On some braking trials, participants released the gas pedal but didn’t depress the brake pedal within the search window interval. On some other trials, they kept their foot on the gas pedal throughout the search window interval. We therefore could analyze 1680 RT scores and 1563 MT scores.
Statistical analysis
We used linear mixed models, which offer a regression approach for repeated-measures designs even when data of some individuals are missing on some repetitions. It therefore was not necessary to impute or otherwise deal with missing data. Model parameters were fitted by the ‘lme4’ package (Bates et al., 2015) in R Studio v1.1.463 (R Core Team, 2020), based on maximum likelihood estimation (Field et al., 2012). To address our primary research hypothesis, which stipulates that the reaction time of braking responses will be higher in the multitasking condition than in the control condition, we used RT as dependent variable and Condition (multitasking, control) as a fixed effect of interest. To address the secondary hypothesis according to which the difference between conditions only emerges at long inter-vehicle distances, we also included Distance and Condition x Distance as fixed effects of interest. Age, Gender and Education were entered as fixed effects to control for potential confounds and provide more accurate estimates of the fixed effects of interest. The intercepts and slopes of participant ID in Condition were added as random effects, to account for non-independence in the data.

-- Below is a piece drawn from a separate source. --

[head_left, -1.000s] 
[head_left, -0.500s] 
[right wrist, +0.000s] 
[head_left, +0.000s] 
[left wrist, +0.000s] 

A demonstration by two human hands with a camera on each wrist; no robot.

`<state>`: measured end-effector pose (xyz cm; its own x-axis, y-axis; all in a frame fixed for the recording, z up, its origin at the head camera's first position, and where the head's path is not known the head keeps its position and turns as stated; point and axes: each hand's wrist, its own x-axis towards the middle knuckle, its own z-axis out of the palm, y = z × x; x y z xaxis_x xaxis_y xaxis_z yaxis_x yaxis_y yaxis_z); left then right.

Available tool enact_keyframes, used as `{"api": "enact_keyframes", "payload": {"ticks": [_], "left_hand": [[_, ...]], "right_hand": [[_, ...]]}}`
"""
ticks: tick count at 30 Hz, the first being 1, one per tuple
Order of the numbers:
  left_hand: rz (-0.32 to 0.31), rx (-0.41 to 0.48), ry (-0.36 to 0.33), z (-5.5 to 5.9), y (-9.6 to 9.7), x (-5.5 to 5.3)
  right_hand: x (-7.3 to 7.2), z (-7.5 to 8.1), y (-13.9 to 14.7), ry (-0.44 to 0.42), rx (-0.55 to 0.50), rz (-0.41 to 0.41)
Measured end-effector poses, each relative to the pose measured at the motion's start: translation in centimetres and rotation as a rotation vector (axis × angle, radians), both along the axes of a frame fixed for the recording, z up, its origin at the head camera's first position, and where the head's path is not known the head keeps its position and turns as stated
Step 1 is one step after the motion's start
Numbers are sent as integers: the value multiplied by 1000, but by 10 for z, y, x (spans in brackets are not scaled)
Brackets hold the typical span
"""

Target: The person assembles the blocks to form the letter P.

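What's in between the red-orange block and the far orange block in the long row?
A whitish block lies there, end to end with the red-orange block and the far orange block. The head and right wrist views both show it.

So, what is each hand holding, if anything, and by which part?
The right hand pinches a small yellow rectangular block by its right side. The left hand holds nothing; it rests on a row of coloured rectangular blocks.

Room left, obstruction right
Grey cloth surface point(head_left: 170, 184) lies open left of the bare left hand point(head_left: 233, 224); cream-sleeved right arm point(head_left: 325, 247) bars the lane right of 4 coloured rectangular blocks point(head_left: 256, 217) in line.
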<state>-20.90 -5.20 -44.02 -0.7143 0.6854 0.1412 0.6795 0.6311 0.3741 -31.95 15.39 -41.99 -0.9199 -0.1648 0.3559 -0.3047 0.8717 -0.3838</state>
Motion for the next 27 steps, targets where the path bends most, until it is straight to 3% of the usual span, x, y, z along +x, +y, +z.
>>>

To address the secondary research hypothesis, according to which higher RT in the multitasking condition is compensated by lower MT, we calculated a second linear mixed model in which MT was used as dependent variable, fixed and random effects were the same as above, but RT and its interactions with Condition and Distance were also included as fixed effects. All continuous independent variables were mean centered before they were entered into the models.
Fixed effects were evaluated with the t-statistic obtained from the ‘lmerTest’ package (Kuznetsova et al., 2017) that applies Satterthwaite’s approximation. Wald intervals were used for confidence interval estimation. Partial eta-squared (η²) from the ‘effectsize’ package was calculated as effect size, and was interpreted as small (0.01), moderate (0.06) or large (0.14) in accordance with Cohen (1988).